D’autant que, le 2 janvier, au palais de Sékhoutouréya, Conté a enfoncé le clou, devant six dissidents du comité national du patronat guinéen : « Si j’entends encore parler d’un patronat bis, je vous mets tous en prison. Dans ce pays, il n’y a qu’un seul patron des patrons, c’est Elhadj Mamadou Sylla. Contrairement à ce que vous prétendez, celui-ci n’a aucun problème ni avec l’État, ni avec le gouvernement, ni avec la justice. L’État, c’est moi. Le gouvernement, c’est moi. La justice, c’est moi. »

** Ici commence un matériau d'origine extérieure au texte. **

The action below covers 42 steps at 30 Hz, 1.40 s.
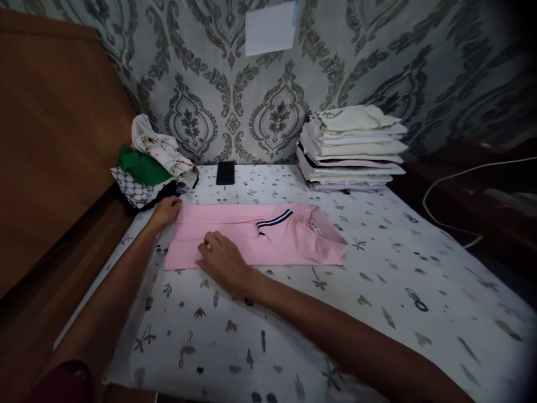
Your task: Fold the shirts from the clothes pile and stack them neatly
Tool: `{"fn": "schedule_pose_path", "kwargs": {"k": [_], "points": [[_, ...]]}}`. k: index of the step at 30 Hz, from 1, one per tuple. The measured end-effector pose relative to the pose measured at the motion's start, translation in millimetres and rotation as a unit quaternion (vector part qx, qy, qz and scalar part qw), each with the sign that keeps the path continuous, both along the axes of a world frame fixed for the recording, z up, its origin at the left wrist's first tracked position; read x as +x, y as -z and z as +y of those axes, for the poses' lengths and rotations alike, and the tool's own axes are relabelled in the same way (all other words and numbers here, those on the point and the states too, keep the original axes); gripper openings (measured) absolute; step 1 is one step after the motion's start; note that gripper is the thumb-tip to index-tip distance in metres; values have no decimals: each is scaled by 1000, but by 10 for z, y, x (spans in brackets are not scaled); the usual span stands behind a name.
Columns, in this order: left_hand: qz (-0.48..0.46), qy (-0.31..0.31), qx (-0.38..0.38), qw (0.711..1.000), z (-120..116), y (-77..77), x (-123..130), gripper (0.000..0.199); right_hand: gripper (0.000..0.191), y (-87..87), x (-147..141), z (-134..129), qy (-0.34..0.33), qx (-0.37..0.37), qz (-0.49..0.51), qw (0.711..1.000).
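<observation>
Pink shirt [281,243] lies under right grip [226,263], corner at left grip [166,212].

We look from one camera worn on the head, facing forward and down across the sheet [361,313] to the wall [235,84] at the back. We see the left hand [166,212] and right hand [225,263] from above and behind, fairly near, with the shirt [277,246] about mid-picture and a wooden panel [50,123] edging our left side.

Pink shirt [229,214], folded into long strip, flat on patterned sheet [369,347]; navy-white striped band [275,219] showing, right end rumpled.
</observation>
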<state>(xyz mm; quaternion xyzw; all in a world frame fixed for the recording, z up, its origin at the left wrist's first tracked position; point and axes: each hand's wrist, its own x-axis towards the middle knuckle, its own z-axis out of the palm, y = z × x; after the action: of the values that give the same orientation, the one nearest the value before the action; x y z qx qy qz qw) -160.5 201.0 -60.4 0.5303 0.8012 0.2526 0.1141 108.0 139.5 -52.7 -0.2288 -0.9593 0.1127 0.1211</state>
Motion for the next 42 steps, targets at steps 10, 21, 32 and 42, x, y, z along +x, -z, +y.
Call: {"fn": "schedule_pose_path", "kwargs": {"k": [10,21,32,42], "points": [[-24,-30,-86,996,134,-120,-5,15,38,-99,-559,-298,1,-29,-35,999],[-96,-33,-117,988,75,-157,-1,25,28,-248,-676,-336,-25,-4,-60,998],[-178,-3,-66,982,36,-459,313,20,18,-126,-425,-180,153,-250,121,948],[-147,85,-81,982,475,-625,1408,15,21,167,236,-211,241,-590,468,612]]}}
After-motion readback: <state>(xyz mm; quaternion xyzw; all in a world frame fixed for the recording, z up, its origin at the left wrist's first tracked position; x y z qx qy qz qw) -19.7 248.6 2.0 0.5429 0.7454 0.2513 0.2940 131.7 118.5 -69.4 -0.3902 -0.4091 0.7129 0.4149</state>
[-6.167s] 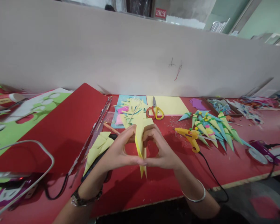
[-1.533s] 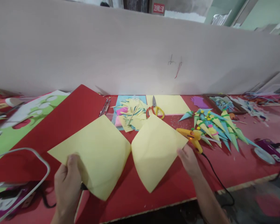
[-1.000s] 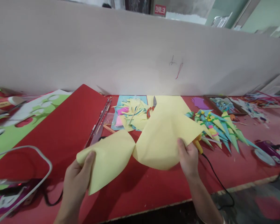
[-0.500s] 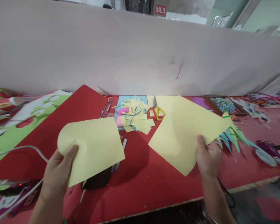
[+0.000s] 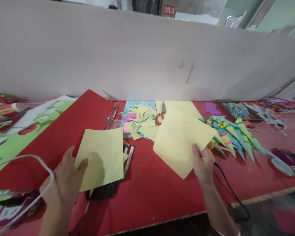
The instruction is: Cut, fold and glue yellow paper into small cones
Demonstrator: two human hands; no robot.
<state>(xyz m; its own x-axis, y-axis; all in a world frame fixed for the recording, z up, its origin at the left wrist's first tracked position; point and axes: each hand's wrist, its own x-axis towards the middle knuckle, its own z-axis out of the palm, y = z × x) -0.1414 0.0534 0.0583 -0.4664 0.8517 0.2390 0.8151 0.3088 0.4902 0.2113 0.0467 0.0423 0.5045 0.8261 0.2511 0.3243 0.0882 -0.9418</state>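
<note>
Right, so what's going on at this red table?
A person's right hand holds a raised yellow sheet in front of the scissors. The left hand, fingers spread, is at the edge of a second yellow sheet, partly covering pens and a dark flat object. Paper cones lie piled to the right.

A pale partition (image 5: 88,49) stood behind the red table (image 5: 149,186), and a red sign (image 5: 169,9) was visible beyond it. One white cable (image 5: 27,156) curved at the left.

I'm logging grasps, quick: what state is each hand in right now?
Left hand: open, thumb over the edge of the left yellow sheet.
Right hand: closed, holding the right yellow sheet.
</note>
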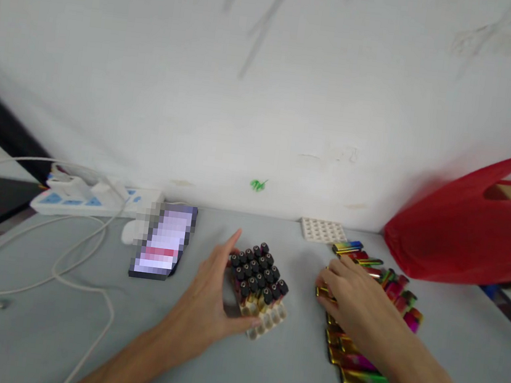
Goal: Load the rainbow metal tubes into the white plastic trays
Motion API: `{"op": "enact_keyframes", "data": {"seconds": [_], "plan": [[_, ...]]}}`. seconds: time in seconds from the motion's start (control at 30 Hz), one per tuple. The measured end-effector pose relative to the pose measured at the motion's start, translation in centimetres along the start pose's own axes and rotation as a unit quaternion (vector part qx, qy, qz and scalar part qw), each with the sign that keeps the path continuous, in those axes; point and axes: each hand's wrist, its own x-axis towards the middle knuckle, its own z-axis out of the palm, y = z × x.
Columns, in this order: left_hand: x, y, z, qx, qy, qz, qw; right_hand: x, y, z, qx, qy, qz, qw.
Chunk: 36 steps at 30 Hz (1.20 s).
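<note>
My left hand (205, 294) grips a small white tray (273, 323) from its left side, thumb at the near edge and fingers behind. Several black-topped sticks (254, 266) stand upright in its holes, with shiny coloured lower parts. The near holes hold no sticks. Over to the right, my right hand (349, 287) has its fingers closed at the left edge of a pile of shiny, multicoloured metallic flat sticks (365, 380). A gold-edged stick (323, 292) shows at its fingertips, mostly covered by the hand.
Against the wall lies a second white holed tray (324, 231). A red bag (470, 224) stands at the right. On the left are a phone (163, 242), a white power strip (96, 197) with plugs, and a loose white cable (63, 276).
</note>
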Motion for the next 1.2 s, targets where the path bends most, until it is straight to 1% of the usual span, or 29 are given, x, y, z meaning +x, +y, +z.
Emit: {"op": "enact_keyframes", "data": {"seconds": [0.07, 0.1, 0.17, 0.27, 0.33, 0.37, 0.43, 0.5, 0.57, 0.63, 0.7, 0.73, 0.77, 0.8, 0.83, 0.87, 0.97, 1.1, 1.17, 1.2], "plan": [[-0.1, 0.1, 0.2, 0.007, 0.006, 0.002, 1.000, 0.4, 0.0, -0.1, 0.007, 0.013, -0.042, 0.999], [-0.2, 0.1, 0.4, 0.011, 0.012, 0.002, 1.000, 0.6, 0.0, -0.3, 0.027, 0.018, -0.055, 0.998], [-0.3, 0.3, 0.8, 0.023, 0.028, -0.002, 0.999, 0.7, 0.0, -0.8, 0.091, 0.024, -0.055, 0.994], [-0.5, 0.5, 1.2, 0.042, 0.054, -0.019, 0.997, 0.2, -0.4, -1.8, 0.209, 0.031, -0.003, 0.977], [-0.6, 0.6, 1.4, 0.049, 0.065, -0.026, 0.996, -0.3, -0.8, -2.6, 0.290, 0.048, 0.048, 0.955], [-0.6, 0.6, 1.4, 0.052, 0.069, -0.027, 0.996, -0.5, -1.0, -2.9, 0.334, 0.064, 0.078, 0.937], [-0.7, 0.5, 1.5, 0.055, 0.070, -0.027, 0.996, -1.0, -1.4, -3.2, 0.430, 0.104, 0.141, 0.886], [-0.7, 0.5, 1.5, 0.058, 0.067, -0.031, 0.996, -1.5, -1.8, -3.2, 0.524, 0.125, 0.202, 0.818], [-0.7, 0.5, 1.5, 0.061, 0.067, -0.035, 0.995, -2.1, -2.3, -2.8, 0.599, 0.130, 0.266, 0.744], [-0.8, 0.6, 1.6, 0.063, 0.072, -0.037, 0.995, -2.8, -2.9, -2.3, 0.664, 0.124, 0.323, 0.663], [-0.8, 0.6, 1.6, 0.063, 0.077, -0.033, 0.994, -3.5, -3.9, -1.9, 0.727, 0.100, 0.351, 0.582], [-0.7, 0.6, 1.6, 0.063, 0.079, -0.032, 0.994, -3.9, -4.4, -1.7, 0.751, 0.083, 0.351, 0.553], [-0.7, 0.6, 1.5, 0.063, 0.078, -0.031, 0.995, -4.3, -5.1, -1.6, 0.767, 0.065, 0.344, 0.538], [-0.7, 0.7, 1.5, 0.062, 0.076, -0.029, 0.995, -4.7, -5.8, -1.4, 0.772, 0.053, 0.334, 0.538], [-0.7, 0.6, 1.5, 0.061, 0.075, -0.027, 0.995, -5.0, -6.6, -1.2, 0.769, 0.048, 0.320, 0.551], [-0.7, 0.6, 1.5, 0.059, 0.075, -0.025, 0.995, -5.2, -7.3, -1.1, 0.759, 0.046, 0.302, 0.575], [-0.7, 0.5, 1.5, 0.056, 0.076, -0.016, 0.995, -5.4, -9.2, -0.4, 0.702, 0.066, 0.243, 0.666], [-0.8, 0.4, 1.6, 0.057, 0.077, 0.000, 0.995, -4.9, -10.1, 0.5, 0.566, 0.144, 0.204, 0.786], [-0.8, 0.4, 1.6, 0.062, 0.078, 0.003, 0.995, -4.6, -10.4, 0.9, 0.503, 0.170, 0.179, 0.828], [-0.8, 0.4, 1.5, 0.065, 0.078, 0.004, 0.995, -4.4, -10.6, 1.0, 0.481, 0.180, 0.175, 0.840]]}}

Engagée sur fond d’extrême discrédit des institutions, la grève annoncée est lourde de menaces pour ce qui reste du pouvoir guinéen. Le gouvernement ne s’y trompe pas, qui multiplie les initiatives depuis le lancement du préavis. Le 4 janvier dans la matinée, quatre ministres d’État (Affaires présidentielles, Affaires étrangères, Administration du territoire, Urbanisme et Habitat) ont tenu une réunion de crise pour tenter de définir une stratégie. Dans l’après-midi, à l’issue d’une réunion du Conseil de sécurité d’État, décision a été prise de dépêcher de discrètes missions dans les casernes. Le lendemain, un conseil interministériel élargi aux représentants du patronat a tenté de trouver des solutions aux problèmes des travailleurs. Une initiative qui a laissé de marbre des syndicats en pleine réflexion sur l’après-Conté. Après avoir invité l’armée à « défendre le laborieux peuple de Guinée en détresse », ils planchent discrètement sur différents scénarios de transition. Pour conduire cette dernière, le nom qui revient le plus fréquemment est celui de François Lonsény Fall, l’ancien Premier ministre démissionnaire, aujourd’hui représentant spécial du secrétaire général des Nations unies en Somalie.